- What you will do:
Among the lines of data below, reproduce only those from the one with "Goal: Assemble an" through the one with "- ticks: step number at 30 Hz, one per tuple", exactly as they stand, both ends included.

========

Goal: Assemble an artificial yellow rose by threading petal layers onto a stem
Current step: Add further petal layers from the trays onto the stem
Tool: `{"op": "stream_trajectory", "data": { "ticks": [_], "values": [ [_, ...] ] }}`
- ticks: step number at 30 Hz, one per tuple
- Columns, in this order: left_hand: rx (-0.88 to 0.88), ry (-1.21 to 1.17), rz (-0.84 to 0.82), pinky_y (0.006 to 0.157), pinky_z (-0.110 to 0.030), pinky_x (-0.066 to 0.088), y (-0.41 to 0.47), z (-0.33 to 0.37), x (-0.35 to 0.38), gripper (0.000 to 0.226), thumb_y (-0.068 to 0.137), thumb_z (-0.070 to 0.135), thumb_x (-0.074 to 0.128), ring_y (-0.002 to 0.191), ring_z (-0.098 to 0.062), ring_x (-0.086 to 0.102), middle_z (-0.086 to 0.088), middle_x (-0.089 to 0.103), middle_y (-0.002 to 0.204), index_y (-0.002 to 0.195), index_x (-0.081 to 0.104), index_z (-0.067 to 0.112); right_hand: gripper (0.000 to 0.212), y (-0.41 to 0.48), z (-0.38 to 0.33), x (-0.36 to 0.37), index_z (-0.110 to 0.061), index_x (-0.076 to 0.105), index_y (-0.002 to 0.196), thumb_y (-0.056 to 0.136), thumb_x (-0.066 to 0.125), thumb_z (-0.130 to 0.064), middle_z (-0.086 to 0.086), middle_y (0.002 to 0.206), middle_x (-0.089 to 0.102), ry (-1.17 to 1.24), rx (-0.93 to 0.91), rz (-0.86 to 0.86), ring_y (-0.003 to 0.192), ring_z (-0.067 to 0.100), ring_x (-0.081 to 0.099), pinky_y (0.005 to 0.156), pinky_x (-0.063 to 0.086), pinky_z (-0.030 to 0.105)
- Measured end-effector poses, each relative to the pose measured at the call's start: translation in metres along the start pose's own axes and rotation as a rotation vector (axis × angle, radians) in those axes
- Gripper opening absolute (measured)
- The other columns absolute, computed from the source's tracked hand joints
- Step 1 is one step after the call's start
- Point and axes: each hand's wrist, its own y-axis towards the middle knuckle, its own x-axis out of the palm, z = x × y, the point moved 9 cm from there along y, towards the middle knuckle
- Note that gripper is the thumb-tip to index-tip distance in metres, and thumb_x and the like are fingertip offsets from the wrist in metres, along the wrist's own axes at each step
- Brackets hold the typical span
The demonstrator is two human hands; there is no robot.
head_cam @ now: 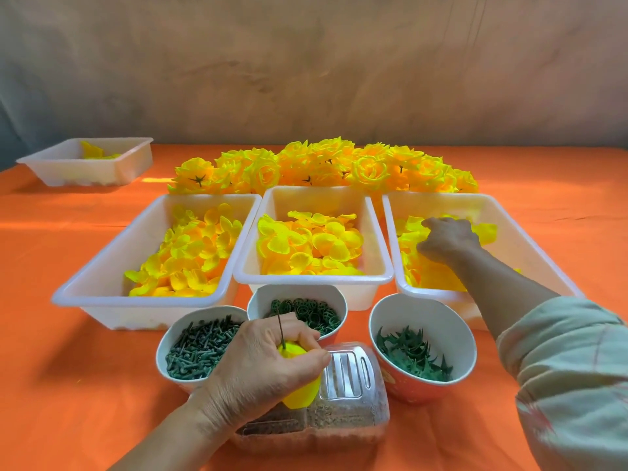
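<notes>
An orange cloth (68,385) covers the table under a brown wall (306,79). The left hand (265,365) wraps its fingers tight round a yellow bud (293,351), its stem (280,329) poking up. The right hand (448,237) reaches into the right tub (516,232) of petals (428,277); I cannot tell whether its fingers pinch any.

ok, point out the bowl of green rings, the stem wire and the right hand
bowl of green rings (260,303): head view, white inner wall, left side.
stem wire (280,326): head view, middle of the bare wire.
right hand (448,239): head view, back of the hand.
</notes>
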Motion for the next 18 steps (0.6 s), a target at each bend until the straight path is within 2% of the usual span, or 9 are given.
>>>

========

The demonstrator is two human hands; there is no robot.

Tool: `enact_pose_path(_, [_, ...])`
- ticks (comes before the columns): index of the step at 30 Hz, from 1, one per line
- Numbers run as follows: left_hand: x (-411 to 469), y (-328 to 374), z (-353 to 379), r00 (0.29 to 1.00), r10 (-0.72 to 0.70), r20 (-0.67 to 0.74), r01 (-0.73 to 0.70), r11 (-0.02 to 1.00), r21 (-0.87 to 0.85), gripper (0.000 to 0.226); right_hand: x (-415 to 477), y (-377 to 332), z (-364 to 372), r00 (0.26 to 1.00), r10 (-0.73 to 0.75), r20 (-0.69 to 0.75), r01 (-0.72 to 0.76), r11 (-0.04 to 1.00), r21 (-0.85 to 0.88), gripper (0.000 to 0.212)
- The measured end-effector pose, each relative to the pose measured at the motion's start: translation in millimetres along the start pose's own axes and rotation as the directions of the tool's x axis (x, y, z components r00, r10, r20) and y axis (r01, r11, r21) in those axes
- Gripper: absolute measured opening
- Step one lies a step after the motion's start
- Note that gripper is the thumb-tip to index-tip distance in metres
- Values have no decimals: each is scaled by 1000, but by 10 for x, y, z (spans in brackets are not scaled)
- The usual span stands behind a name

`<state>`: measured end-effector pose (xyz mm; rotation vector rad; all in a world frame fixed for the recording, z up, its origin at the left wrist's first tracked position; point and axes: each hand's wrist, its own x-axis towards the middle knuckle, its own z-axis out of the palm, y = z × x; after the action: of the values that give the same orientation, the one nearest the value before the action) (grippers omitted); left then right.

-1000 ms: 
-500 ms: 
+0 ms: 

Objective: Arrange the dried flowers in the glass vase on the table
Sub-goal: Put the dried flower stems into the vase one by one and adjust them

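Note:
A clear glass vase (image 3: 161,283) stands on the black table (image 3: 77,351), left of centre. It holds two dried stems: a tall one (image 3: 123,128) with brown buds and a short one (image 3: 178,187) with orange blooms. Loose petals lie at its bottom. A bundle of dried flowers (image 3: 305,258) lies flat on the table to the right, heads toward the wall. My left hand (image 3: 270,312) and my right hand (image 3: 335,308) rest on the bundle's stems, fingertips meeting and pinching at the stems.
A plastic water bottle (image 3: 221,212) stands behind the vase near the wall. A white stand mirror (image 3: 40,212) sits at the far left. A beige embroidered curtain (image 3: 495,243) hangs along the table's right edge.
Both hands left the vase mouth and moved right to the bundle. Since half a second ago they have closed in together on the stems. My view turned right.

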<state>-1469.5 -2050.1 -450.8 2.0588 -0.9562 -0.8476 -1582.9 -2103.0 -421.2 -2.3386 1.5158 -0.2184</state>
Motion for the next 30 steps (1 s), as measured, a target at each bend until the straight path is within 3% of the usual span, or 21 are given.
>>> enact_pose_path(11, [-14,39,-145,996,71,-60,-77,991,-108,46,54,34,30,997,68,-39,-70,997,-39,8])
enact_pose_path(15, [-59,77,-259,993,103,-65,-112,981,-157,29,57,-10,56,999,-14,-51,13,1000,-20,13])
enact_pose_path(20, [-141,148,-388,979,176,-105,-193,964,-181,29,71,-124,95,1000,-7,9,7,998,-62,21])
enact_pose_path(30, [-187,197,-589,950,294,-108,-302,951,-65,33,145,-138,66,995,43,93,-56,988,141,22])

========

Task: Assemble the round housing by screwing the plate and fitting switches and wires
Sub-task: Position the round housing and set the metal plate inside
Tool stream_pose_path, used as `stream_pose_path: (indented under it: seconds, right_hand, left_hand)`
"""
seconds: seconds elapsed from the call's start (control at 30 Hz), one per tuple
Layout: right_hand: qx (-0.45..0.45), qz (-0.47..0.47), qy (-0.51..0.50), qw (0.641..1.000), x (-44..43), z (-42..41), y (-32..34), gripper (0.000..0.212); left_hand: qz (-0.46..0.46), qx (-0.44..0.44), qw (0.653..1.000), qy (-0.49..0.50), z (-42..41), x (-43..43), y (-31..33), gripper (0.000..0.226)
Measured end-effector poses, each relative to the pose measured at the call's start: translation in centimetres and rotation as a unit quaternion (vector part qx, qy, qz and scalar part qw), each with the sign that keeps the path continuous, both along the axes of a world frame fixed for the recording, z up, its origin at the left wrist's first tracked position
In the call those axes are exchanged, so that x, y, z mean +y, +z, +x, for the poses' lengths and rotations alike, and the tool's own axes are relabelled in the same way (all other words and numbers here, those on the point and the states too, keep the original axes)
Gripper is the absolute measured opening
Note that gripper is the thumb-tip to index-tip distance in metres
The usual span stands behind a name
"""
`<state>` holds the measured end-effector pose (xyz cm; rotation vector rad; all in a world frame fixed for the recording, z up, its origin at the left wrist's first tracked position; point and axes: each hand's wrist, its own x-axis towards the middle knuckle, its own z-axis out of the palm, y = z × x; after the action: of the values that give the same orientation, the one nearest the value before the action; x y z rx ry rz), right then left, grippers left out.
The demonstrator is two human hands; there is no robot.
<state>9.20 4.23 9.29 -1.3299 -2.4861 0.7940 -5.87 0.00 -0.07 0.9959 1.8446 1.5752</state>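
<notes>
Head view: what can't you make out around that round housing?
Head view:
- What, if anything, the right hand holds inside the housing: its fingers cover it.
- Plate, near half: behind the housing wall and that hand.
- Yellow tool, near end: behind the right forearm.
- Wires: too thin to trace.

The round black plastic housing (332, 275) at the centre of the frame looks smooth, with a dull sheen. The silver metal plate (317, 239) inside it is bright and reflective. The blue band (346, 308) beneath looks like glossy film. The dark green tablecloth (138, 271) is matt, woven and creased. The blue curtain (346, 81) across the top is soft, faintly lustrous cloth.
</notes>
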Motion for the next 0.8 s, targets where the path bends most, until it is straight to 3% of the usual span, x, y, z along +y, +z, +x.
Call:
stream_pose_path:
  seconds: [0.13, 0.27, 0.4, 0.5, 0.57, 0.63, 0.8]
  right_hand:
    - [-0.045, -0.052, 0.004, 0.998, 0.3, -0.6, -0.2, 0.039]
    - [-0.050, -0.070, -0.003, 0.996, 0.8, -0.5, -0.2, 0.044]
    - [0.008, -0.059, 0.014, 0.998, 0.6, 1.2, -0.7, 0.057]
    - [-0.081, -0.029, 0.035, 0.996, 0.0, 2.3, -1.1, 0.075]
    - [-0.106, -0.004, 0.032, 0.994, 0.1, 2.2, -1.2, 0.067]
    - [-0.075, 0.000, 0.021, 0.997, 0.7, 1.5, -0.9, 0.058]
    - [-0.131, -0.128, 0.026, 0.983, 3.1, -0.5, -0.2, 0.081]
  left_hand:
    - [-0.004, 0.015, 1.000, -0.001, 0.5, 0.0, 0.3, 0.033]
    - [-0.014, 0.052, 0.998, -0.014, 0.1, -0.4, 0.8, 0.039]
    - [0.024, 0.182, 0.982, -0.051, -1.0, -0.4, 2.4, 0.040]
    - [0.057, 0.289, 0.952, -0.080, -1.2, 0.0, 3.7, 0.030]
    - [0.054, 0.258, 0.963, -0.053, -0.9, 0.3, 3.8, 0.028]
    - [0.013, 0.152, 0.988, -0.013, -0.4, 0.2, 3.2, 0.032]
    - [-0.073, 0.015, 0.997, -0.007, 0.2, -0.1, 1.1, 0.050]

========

- Your response:
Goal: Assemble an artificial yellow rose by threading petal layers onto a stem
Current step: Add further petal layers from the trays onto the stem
Tool: `{"op": "stream_trajectory", "data": { "ticks": [_], "values": [ [_, ...] ] }}`
- ticks: step number at 30 Hz, one per tuple

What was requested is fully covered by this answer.